If the string is plucked or struck, string displacement is equivalent to excitation force; the amount by which a string is pulled by a plectrum/moved by a hammer is necessarily equivalent to the energy of the pluck/strike.  In the case of the bowed string, bow speed is the displacement force since it controls the width of the string’s lateral movement.  Bow pressure is the excitation force, the perpendicular force (towards the cello body) that the bow exerts on the string.

String displacement causes a rocking motion at the bridge which incites vibration of the cello body.  Large displacements incite large movements at the bridge and body; therefore, amplitude is proportional to string displacement.  In other words, amplitude is proportional to plucking/striking force and bow speed.

Excitation force decides the shape of the kink in the vibrating string.  High excitation forces shape the corner of the kink into sharper angles, allowing the string to vibrate in smaller sections, which facilitates the inclusion of higher partials.  Lowering excitation force decreases tension, softens the angles of the vibrating string and gradually excludes higher partials.  Therefore, overtone content is proportional to excitation force, which is: ‘amount of displacement’ in the plucked and struck string and ‘bow pressure’ in the bowed string. 

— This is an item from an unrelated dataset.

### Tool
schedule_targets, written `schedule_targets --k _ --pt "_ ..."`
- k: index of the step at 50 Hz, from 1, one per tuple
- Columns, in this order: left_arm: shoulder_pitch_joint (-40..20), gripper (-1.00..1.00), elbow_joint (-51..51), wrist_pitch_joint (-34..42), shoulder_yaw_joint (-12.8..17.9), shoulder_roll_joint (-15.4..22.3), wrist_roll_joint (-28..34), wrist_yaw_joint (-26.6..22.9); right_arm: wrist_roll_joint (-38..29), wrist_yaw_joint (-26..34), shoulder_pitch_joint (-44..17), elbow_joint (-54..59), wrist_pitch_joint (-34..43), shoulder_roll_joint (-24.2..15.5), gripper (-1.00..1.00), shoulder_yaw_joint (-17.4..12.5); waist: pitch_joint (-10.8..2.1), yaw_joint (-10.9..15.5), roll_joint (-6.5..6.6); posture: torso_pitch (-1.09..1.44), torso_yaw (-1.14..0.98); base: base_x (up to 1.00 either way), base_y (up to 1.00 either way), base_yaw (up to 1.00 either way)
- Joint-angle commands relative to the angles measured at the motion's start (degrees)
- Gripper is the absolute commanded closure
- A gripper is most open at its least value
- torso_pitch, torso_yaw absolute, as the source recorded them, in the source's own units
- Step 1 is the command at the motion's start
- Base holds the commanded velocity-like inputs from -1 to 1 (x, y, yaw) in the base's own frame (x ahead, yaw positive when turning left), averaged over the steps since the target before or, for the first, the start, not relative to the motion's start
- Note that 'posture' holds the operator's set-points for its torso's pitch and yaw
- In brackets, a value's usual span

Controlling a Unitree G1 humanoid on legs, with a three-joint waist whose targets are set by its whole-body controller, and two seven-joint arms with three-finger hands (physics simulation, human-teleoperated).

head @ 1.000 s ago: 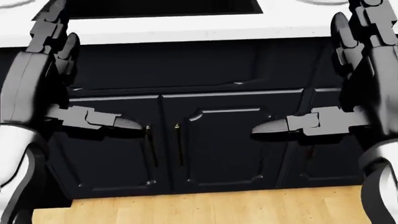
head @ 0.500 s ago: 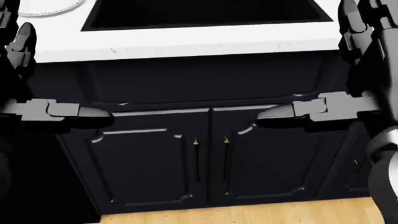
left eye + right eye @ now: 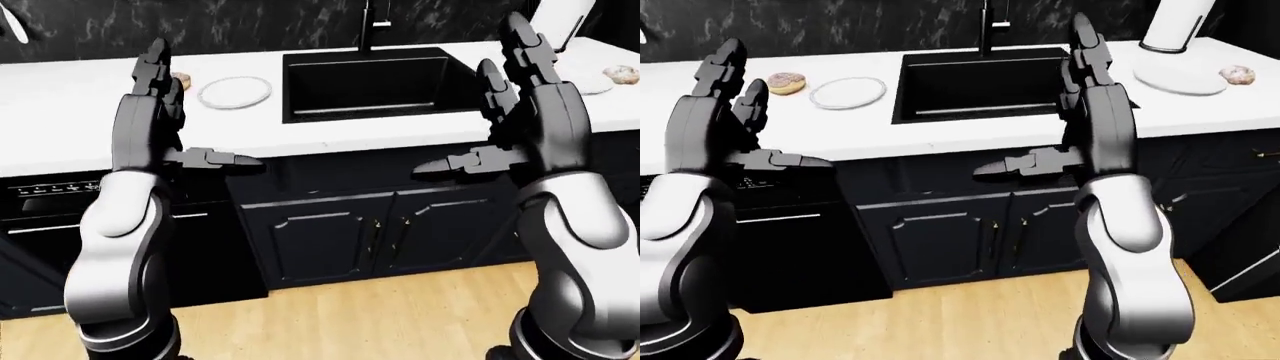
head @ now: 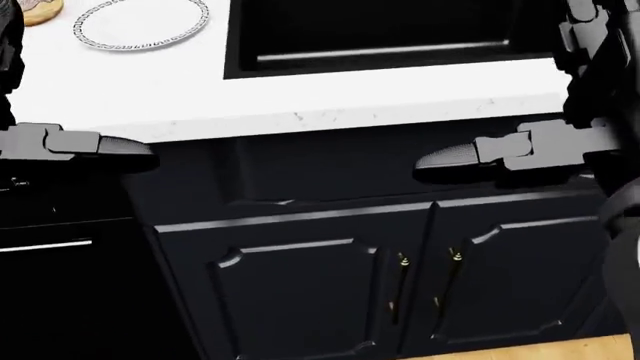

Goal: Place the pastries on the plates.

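Both hands are raised with fingers spread, holding nothing. A pastry [image 3: 787, 82] and plate [image 3: 847, 93] lie on the worktop [image 3: 940, 131] beyond the left hand [image 3: 735, 112]; another pastry [image 3: 1238, 74] sits far right of the right hand [image 3: 1080, 97].

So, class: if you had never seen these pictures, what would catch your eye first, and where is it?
Two big robot arms rise at either side of the eye views, the left hand and right hand both empty with fingers spread. Between them, a black sink is sunk in the white counter. To its left, a pastry lies beside a plate.
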Motion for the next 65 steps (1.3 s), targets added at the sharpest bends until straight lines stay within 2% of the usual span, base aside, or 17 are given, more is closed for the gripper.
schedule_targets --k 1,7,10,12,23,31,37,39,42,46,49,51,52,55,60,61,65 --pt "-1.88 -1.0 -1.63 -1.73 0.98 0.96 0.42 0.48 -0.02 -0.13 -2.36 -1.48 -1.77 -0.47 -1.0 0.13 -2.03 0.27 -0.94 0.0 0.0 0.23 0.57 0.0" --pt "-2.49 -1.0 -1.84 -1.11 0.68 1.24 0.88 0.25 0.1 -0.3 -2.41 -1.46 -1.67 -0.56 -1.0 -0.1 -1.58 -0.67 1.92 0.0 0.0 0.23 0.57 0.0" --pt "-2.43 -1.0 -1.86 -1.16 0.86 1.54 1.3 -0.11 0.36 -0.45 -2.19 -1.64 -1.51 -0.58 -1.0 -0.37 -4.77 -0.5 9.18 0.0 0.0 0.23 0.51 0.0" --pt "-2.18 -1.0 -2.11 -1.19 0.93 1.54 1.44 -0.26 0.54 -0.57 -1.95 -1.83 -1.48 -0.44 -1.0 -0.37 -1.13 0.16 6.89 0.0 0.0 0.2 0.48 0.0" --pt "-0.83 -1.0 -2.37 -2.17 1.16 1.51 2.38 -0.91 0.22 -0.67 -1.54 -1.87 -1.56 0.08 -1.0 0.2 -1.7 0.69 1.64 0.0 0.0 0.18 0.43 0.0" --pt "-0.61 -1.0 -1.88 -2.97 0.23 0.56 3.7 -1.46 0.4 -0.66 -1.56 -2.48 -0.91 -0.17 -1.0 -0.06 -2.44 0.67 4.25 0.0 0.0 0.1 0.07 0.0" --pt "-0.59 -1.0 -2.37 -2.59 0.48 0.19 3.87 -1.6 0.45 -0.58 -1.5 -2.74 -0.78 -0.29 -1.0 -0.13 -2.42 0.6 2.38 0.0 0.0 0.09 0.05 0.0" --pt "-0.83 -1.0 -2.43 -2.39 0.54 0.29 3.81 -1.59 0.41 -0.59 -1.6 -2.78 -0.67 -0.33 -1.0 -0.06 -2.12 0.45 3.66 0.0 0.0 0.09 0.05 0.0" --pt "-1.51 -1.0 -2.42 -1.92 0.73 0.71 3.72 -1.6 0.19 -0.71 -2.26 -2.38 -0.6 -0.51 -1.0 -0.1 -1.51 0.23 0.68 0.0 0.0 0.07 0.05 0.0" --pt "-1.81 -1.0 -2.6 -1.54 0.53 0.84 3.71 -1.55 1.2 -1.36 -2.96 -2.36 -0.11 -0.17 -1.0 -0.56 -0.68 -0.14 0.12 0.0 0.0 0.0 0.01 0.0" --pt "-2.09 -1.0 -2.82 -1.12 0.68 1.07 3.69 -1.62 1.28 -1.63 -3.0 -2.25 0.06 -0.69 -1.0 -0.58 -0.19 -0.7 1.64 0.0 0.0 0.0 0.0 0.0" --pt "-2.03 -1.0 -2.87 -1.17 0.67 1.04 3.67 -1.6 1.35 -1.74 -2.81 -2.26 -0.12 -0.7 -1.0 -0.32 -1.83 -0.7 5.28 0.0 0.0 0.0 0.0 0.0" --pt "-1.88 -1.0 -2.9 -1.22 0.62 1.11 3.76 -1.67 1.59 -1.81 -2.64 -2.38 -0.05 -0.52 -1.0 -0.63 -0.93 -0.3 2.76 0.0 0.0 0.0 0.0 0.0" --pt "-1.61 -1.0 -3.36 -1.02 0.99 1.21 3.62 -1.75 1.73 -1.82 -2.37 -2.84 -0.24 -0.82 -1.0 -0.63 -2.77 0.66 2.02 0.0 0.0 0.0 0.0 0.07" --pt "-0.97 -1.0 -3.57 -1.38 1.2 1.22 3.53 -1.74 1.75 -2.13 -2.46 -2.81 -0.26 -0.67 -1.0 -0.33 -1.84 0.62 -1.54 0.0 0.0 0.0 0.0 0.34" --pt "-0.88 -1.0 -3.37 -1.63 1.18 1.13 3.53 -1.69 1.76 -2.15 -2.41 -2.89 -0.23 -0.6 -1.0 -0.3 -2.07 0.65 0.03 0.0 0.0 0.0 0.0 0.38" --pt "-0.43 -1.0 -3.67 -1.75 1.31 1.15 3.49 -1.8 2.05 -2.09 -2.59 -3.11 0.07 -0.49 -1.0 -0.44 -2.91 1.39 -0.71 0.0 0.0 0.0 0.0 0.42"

In fact, separating bow pressure and bow speed as respectively controlling amplitude and overtone content is not as simple as this theoretical model suggests.  Some psychoacoustic effects counteract this, the most significant of these being that increases in bow pressure, in increasing the ‘brightness’ of a tone, also increase its perceived loudness.  The ear’s receptiveness to a certain pitch band explains this psychoacoustic effect.  The fundamentals of cello tones in the common playing range are usually well below the band to which humans are most sensitive.  However, the mid-range partials of these fundamentals are within this band.  If their amplitudes are increased by increased bow pressure, a disproportionately significant increase in loudness is perceived by the ear.

Minimum and maximum excitation force

The general rules above operate within limits of maximum and minimum plucking, striking and bowing forces, between which a ‘normal’ sound is produced.  The value of these limits is not fixed, nor is the distance between them.  The limits change according to: contact point, vibrating string length, string thickness and, in the case of the bowed string, the relationship between bow speed and bow pressure.

The minimum excitation force is defined as the minimal value required for ‘normal’ sound, i.e., when it is high, larger excitation forces are required to produce a ‘normal’ tone and ‘underpressure’ effects (flautando, flautato) are more readily produced; and when it is low, the tone is stable under low excitation forces and very low forces are required to produce ‘underpressure’ effects.  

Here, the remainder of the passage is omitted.